<<<<
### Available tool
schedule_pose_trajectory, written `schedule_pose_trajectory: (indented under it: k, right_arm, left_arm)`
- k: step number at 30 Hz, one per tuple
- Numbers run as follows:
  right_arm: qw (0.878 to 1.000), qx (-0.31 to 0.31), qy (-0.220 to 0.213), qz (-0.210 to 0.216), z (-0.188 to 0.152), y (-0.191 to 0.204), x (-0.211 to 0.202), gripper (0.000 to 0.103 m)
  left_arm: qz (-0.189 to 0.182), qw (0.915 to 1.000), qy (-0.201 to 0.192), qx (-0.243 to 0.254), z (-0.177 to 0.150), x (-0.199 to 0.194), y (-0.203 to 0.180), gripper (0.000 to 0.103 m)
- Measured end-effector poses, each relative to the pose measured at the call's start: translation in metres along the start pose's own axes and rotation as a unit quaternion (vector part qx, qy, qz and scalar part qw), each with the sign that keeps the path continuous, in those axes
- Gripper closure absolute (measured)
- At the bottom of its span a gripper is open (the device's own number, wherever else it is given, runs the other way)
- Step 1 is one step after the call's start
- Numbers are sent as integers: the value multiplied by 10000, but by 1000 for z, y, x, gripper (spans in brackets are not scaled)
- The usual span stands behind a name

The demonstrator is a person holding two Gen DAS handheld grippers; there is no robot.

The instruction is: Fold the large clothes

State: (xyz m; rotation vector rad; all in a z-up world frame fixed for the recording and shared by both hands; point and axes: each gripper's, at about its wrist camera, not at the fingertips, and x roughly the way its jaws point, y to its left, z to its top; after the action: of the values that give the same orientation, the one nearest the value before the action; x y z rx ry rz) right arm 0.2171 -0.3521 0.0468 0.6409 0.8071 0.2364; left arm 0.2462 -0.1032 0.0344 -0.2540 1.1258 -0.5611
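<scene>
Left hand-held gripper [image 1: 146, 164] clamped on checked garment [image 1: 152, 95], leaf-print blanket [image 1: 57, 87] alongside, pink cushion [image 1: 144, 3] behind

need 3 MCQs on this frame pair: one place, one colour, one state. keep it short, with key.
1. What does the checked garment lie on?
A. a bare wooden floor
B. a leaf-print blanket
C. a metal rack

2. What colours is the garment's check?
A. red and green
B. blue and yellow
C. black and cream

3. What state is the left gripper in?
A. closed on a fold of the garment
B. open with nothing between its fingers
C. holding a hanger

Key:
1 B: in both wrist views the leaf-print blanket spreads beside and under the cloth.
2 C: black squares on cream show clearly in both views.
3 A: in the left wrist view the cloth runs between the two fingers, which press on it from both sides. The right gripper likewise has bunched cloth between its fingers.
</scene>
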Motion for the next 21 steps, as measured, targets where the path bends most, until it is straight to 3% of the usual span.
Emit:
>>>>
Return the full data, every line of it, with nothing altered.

### Available tool
schedule_pose_trajectory, written `schedule_pose_trajectory: (indented under it: k, right_arm, left_arm)`
- k: step number at 30 Hz, one per tuple
- Numbers run as follows:
  right_arm: qw (0.878 to 1.000), qx (-0.31 to 0.31), qy (-0.220 to 0.213), qz (-0.210 to 0.216), z (-0.188 to 0.152), y (-0.191 to 0.204), x (-0.211 to 0.202), gripper (0.000 to 0.103 m)
  left_arm: qz (-0.189 to 0.182), qw (0.915 to 1.000), qy (-0.201 to 0.192), qx (-0.243 to 0.254), z (-0.177 to 0.150), x (-0.199 to 0.194), y (-0.203 to 0.180), gripper (0.000 to 0.103 m)
- Measured end-effector poses, each relative to the pose measured at the call's start: translation in metres along the start pose's own axes and rotation as a unit quaternion (vector part qx, qy, qz and scalar part qw), each with the sign that keeps the path continuous, in those axes
- Gripper closure absolute (measured)
- At the bottom of its span a gripper is open (the device's own number, wherever else it is given, runs the other way)
- Step 1 is one step after the call's start
- Numbers are sent as integers: the value multiplied by 10000, but by 1000 for z, y, x, gripper (spans in brackets are not scaled)
- The usual span stands behind a name

The demonstrator is a person holding two Gen DAS handheld grippers; there is no robot.

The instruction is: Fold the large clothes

State: (xyz m; rotation vector rad; all in a z-up world frame fixed for the recording and shared by both hands; point and axes: each gripper's, at about its wrist camera, not at the fingertips, and x roughly the way its jaws point, y to its left, z to its top; after the action: of the values that give the same orientation, the one nearest the value before the action; x y z rx ry rz) right arm 0.2171 -0.3521 0.0468 0.6409 0.8071 0.2364; left arm 0.2462 -0.1032 0.0344 -0.2540 1.1258 -0.5611
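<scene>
Left hand-held gripper [image 1: 146, 164] clamped on checked garment [image 1: 152, 95], leaf-print blanket [image 1: 57, 87] alongside, pink cushion [image 1: 144, 3] behind

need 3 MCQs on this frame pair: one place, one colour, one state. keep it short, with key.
1. What does the checked garment lie on?
A. a bare wooden floor
B. a leaf-print blanket
C. a metal rack

2. What colours is the garment's check?
A. red and green
B. blue and yellow
C. black and cream

3. What state is the left gripper in?
A. closed on a fold of the garment
B. open with nothing between its fingers
C. holding a hanger

Key:
1 B: in both wrist views the leaf-print blanket spreads beside and under the cloth.
2 C: black squares on cream show clearly in both views.
3 A: in the left wrist view the cloth runs between the two fingers, which press on it from both sides. The right gripper likewise has bunched cloth between its fingers.
</scene>
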Motion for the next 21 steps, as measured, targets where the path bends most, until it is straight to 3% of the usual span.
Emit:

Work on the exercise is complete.